Oui, tous ceux-là comme un habit s’useront,
La teigne les mangera. » (50, 8-9)

Le Serviteur ne croit guère à la justice humaine : « ceux qui transcrivent la loi sont des faussaires qui tordent son sens » (Jr 8, 8). Il doit s’attendre au pire, mais il reste calme. Il n’a pas peur. Celui qui témoigne pour Dieu, ne doit pas craindre de témoigner jusqu’à risquer sa sécurité et sa vie. Il doit prendre des positions audacieuses qui peuvent mettre en jeu sa propre existence. Son courage repose sur sa certitude de pratiquer la justice et d’avoir Dieu lui-même comme juge.
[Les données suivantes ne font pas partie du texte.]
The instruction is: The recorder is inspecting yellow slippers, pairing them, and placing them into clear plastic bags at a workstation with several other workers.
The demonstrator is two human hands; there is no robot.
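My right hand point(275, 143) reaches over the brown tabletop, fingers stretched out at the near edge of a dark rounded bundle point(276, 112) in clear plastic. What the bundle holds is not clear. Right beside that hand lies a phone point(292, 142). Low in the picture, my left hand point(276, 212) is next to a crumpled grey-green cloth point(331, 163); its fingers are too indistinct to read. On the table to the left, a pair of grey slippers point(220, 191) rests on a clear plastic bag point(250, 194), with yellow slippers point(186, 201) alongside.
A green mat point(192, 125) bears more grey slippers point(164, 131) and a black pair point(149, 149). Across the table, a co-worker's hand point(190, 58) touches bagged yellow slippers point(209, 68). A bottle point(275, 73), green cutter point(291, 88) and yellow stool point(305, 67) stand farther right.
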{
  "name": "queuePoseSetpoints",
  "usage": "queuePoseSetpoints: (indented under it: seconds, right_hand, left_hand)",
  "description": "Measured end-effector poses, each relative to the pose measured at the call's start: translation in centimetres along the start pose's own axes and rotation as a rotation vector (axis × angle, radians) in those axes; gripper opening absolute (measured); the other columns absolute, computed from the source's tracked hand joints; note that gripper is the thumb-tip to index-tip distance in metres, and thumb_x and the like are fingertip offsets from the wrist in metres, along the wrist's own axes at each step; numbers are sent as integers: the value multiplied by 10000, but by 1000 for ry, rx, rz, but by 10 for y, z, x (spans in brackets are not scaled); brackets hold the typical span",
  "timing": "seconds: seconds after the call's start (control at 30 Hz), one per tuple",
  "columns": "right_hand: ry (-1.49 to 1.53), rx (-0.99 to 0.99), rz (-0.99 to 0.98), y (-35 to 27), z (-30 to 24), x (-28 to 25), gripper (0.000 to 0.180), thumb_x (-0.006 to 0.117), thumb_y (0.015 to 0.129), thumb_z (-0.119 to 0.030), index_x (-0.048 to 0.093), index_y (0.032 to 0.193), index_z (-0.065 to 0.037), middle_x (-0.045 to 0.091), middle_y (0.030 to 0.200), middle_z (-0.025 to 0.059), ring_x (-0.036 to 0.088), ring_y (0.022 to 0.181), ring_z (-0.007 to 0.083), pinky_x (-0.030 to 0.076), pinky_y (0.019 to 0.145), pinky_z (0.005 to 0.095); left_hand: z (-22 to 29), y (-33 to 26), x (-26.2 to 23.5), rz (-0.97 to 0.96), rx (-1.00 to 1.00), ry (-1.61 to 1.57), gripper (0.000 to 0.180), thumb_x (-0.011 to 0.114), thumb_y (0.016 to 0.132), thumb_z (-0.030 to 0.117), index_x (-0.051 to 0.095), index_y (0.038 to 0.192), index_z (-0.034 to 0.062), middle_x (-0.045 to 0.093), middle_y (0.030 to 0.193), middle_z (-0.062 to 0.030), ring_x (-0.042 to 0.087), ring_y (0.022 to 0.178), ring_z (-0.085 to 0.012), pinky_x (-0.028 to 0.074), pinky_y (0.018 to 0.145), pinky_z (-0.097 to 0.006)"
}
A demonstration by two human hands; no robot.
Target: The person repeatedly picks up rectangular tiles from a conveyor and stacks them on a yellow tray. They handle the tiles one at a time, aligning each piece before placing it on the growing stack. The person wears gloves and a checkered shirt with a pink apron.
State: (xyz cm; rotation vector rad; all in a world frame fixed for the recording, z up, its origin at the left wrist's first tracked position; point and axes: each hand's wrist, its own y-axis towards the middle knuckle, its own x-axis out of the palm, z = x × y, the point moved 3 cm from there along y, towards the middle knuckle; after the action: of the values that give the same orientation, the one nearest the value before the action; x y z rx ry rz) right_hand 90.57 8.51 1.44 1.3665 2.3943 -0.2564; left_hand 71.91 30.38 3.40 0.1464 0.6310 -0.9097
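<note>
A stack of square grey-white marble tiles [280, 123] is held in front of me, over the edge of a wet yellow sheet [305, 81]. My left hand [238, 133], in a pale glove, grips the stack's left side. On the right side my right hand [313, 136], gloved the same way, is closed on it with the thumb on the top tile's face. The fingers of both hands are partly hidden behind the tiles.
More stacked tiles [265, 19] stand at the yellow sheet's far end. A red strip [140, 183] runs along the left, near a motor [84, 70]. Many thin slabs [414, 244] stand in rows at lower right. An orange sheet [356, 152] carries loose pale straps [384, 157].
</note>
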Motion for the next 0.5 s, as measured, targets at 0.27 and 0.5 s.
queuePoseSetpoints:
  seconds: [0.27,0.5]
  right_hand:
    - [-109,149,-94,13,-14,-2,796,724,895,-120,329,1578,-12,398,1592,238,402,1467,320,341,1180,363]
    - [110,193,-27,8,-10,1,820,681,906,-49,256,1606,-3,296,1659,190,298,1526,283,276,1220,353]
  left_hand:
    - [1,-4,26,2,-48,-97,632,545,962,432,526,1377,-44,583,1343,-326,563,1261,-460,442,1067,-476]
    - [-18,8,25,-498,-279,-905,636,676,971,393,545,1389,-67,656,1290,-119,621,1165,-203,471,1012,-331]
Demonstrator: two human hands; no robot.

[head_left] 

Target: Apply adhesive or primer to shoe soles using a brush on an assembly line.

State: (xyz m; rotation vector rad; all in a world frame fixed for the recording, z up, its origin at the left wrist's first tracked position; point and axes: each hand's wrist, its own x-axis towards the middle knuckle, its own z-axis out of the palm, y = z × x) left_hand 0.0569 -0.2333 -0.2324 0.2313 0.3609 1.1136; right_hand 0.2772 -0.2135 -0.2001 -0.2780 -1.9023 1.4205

Tous peuvent porter plainte contre lui et le condamner, peu importe car la vraie justice ne dépend pas d’eux (50, 9). Pour la première fois apparaît l’idée que le porte-parole de Dieu accepte sa souffrance. Il sait qu’il n’est pas coupable : il sait que Dieu est du côté de ceux qui le servent fidèlement.
Ainsi dans ce troisième chant, le serviteur pour accomplir sa mission doit s’en tenir en toutes choses à Dieu, et ouvrir l’oreille à sa parole. Il doit être attentif aux besoins de ses frères découragés pour leur apporter une vraie parole de réconfort, une parole qui rejoigne leur situation. Il doit tenir ferme la justice de Dieu, qui n’est pas toujours acceptée par la justice des hommes. Il ne doit pas reculer devant la répression, mais demeurer ferme même s’il s’agit de dénoncer le système d’injustice qui dirige le monde.